# Task instructions
Copy exactly the lines of the data below that run from the line holding "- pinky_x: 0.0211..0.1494" through the line holding "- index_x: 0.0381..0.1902", both ends included.

(Data records)
● ● ● ● ● ● ●

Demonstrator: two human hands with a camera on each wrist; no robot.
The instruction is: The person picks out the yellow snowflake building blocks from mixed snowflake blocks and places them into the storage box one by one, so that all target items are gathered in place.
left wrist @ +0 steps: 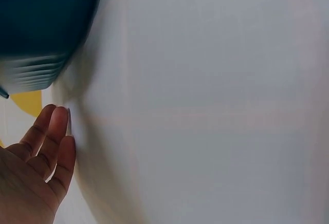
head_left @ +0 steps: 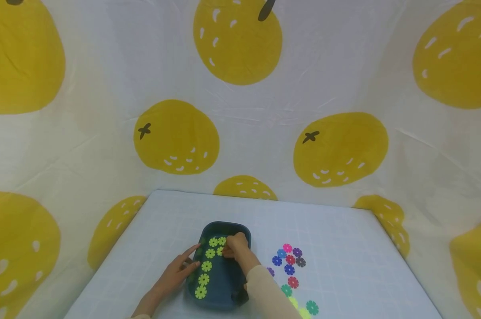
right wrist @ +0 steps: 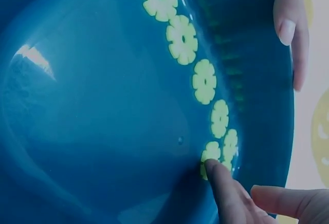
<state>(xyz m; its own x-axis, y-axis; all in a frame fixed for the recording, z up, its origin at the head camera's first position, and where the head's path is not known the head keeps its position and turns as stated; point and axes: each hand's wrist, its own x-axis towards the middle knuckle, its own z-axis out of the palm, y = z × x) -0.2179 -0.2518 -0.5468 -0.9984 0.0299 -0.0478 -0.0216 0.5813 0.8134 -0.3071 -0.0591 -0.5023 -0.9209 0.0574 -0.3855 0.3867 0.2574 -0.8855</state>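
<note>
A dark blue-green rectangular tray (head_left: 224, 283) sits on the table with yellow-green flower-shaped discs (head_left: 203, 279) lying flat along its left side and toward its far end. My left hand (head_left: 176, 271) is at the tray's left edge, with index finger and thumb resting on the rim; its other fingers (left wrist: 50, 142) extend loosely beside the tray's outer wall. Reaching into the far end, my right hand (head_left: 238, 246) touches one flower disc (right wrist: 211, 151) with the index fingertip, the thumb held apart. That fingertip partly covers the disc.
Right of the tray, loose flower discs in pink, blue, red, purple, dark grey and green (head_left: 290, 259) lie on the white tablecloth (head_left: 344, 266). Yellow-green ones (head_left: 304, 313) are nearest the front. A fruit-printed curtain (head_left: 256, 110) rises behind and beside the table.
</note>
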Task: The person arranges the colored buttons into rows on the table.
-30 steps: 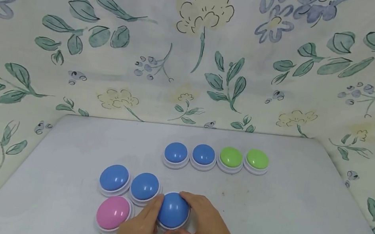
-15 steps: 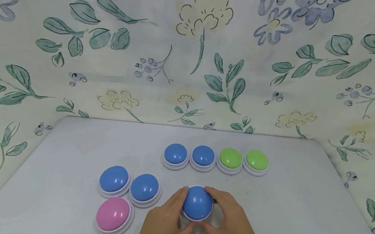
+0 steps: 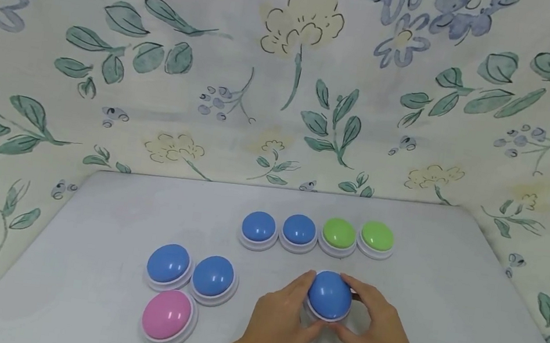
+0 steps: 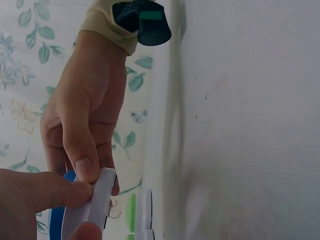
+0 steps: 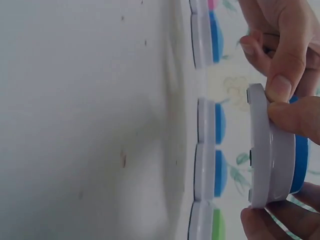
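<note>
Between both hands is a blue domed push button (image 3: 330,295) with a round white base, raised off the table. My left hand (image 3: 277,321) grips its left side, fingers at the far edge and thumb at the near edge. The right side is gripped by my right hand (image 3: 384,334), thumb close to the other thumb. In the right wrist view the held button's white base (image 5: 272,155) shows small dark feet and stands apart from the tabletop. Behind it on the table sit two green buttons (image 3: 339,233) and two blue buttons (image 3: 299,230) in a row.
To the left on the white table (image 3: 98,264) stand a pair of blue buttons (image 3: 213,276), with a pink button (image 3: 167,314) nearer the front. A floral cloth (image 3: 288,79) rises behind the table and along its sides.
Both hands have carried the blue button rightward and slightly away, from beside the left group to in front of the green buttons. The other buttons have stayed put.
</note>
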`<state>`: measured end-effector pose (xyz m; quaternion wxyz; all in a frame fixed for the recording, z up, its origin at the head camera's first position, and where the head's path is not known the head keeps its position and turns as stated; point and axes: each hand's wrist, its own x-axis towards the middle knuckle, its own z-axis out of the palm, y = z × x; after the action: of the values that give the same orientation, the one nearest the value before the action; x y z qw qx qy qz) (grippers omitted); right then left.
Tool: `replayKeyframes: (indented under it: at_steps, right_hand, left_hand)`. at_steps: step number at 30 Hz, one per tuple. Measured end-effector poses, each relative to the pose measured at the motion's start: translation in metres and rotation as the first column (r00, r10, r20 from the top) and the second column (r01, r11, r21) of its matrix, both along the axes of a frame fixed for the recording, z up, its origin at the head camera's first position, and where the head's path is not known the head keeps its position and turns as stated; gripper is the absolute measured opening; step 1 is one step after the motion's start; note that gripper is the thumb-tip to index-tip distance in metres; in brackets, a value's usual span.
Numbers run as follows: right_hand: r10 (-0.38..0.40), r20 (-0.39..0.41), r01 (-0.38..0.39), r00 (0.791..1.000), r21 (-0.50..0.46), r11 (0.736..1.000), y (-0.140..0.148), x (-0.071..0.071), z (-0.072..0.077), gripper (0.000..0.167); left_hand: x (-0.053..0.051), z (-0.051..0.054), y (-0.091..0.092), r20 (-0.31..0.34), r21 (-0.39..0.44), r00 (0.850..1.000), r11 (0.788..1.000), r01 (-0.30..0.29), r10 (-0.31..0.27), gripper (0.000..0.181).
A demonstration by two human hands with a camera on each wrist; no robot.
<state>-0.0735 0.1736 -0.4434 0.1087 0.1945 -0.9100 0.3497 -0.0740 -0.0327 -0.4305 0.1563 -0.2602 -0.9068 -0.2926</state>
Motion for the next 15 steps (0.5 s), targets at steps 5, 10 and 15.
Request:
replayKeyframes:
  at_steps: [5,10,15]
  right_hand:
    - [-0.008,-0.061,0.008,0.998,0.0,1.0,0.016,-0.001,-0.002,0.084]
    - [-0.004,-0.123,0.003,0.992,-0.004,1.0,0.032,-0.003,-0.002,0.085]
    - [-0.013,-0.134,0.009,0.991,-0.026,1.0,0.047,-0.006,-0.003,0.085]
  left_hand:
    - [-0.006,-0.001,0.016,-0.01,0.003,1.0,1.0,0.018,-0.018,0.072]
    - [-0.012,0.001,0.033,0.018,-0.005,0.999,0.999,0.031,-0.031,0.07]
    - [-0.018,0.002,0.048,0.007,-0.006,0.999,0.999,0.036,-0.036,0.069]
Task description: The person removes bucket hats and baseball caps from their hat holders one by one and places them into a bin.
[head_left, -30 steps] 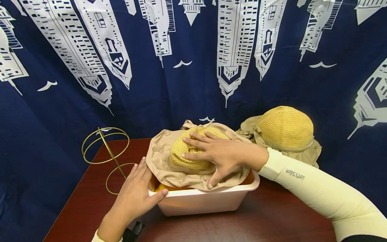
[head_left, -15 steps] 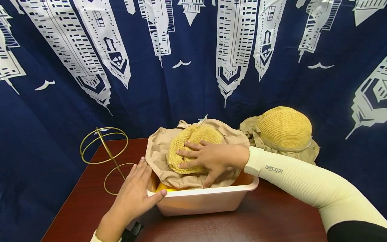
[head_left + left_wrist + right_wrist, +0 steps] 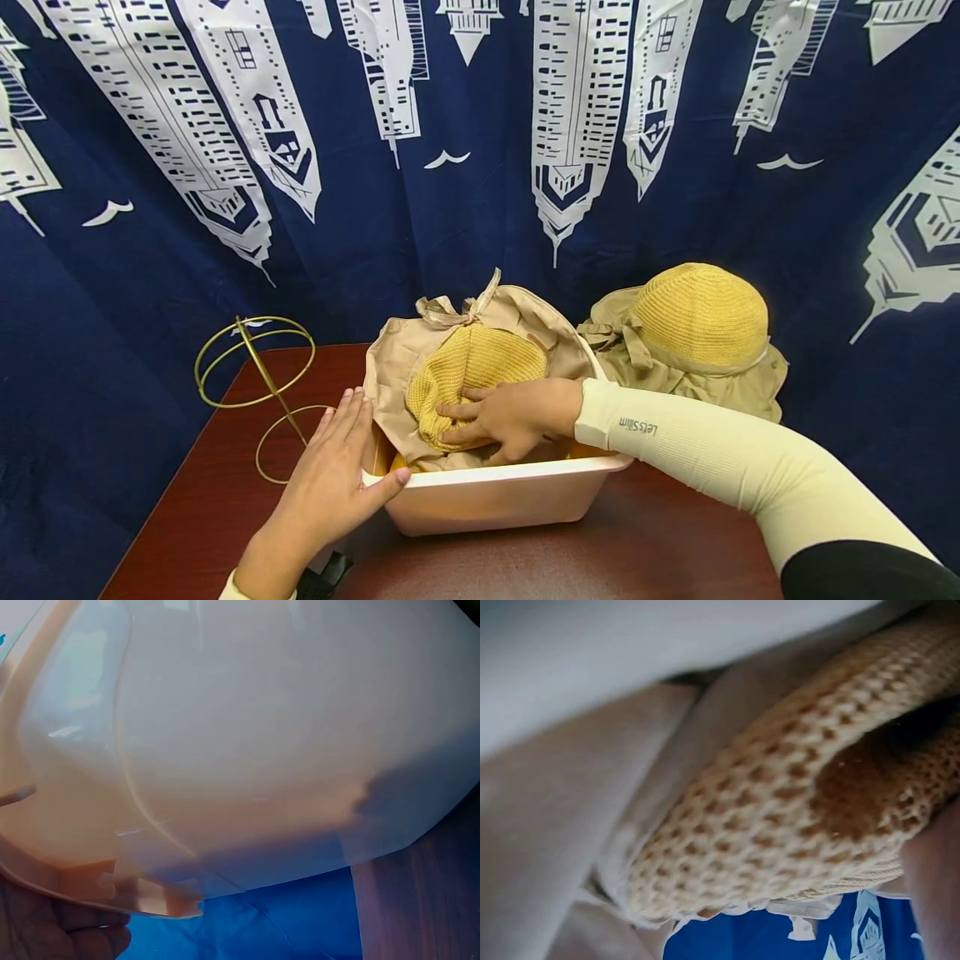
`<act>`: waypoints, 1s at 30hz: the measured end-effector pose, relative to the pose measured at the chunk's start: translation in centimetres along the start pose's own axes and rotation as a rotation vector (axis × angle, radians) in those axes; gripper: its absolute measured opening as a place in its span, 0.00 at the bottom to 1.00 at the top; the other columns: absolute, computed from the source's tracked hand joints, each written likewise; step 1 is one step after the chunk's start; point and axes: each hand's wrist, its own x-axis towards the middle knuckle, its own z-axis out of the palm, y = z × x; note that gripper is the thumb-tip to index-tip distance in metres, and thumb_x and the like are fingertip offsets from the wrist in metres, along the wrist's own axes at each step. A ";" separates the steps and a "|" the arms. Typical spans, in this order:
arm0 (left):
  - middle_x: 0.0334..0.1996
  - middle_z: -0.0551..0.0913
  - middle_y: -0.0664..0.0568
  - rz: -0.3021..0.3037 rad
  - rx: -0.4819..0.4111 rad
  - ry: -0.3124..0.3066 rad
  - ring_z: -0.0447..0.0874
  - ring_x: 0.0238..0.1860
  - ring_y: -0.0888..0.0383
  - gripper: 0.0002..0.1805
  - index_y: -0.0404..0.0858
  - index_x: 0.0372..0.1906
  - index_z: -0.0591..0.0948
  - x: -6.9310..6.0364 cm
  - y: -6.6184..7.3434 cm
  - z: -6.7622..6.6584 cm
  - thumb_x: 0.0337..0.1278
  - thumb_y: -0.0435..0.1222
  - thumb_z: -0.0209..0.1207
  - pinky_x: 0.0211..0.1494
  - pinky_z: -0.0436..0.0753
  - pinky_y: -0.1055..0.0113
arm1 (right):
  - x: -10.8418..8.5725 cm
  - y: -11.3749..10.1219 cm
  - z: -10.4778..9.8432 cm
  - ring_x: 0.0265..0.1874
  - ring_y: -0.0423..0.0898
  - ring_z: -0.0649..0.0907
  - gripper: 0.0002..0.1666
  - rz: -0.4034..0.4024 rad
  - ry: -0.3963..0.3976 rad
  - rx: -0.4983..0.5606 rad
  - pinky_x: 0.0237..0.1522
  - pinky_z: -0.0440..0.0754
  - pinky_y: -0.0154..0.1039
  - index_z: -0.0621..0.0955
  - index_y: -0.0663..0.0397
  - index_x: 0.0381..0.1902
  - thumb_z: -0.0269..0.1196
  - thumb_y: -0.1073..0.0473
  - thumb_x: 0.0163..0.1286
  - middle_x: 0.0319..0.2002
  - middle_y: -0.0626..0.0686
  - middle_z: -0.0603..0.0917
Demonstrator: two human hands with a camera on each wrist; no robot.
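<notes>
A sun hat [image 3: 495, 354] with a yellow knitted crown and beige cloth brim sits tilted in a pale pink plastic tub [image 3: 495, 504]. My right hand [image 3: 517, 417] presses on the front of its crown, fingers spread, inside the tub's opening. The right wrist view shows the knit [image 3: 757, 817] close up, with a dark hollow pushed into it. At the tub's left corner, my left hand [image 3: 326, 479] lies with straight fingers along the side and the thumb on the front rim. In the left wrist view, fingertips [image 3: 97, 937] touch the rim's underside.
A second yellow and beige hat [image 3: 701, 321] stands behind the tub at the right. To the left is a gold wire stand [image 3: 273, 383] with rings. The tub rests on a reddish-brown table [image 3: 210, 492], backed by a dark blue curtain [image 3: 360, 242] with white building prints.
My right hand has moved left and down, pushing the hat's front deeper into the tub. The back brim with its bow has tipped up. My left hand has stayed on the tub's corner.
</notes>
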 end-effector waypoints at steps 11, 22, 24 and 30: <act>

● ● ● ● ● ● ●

# Answer box
  - pinky_x: 0.0211..0.1494
  - pinky_z: -0.0436..0.0753
  - pinky_y: -0.1055..0.0113
arm1 (right):
  - x: -10.8418..8.5725 cm
  - y: -11.3749..10.1219 cm
  - z: -10.4778..9.8432 cm
  - ring_x: 0.0265..0.1874
  - ring_y: -0.0423..0.0898
  - ring_z: -0.0649..0.0907
  - gripper: 0.0002..0.1666
  - rz: -0.4034..0.4024 rad
  - ry: -0.3963..0.3976 rad
  - rx: -0.4983..0.5606 rad
  - pinky_x: 0.0237..0.1522
  - pinky_z: -0.0440..0.0754
  - pinky_y: -0.0154..0.1039
  - index_z: -0.0621..0.0955
  - index_y: -0.0663..0.0397
  - index_x: 0.0381..0.1902

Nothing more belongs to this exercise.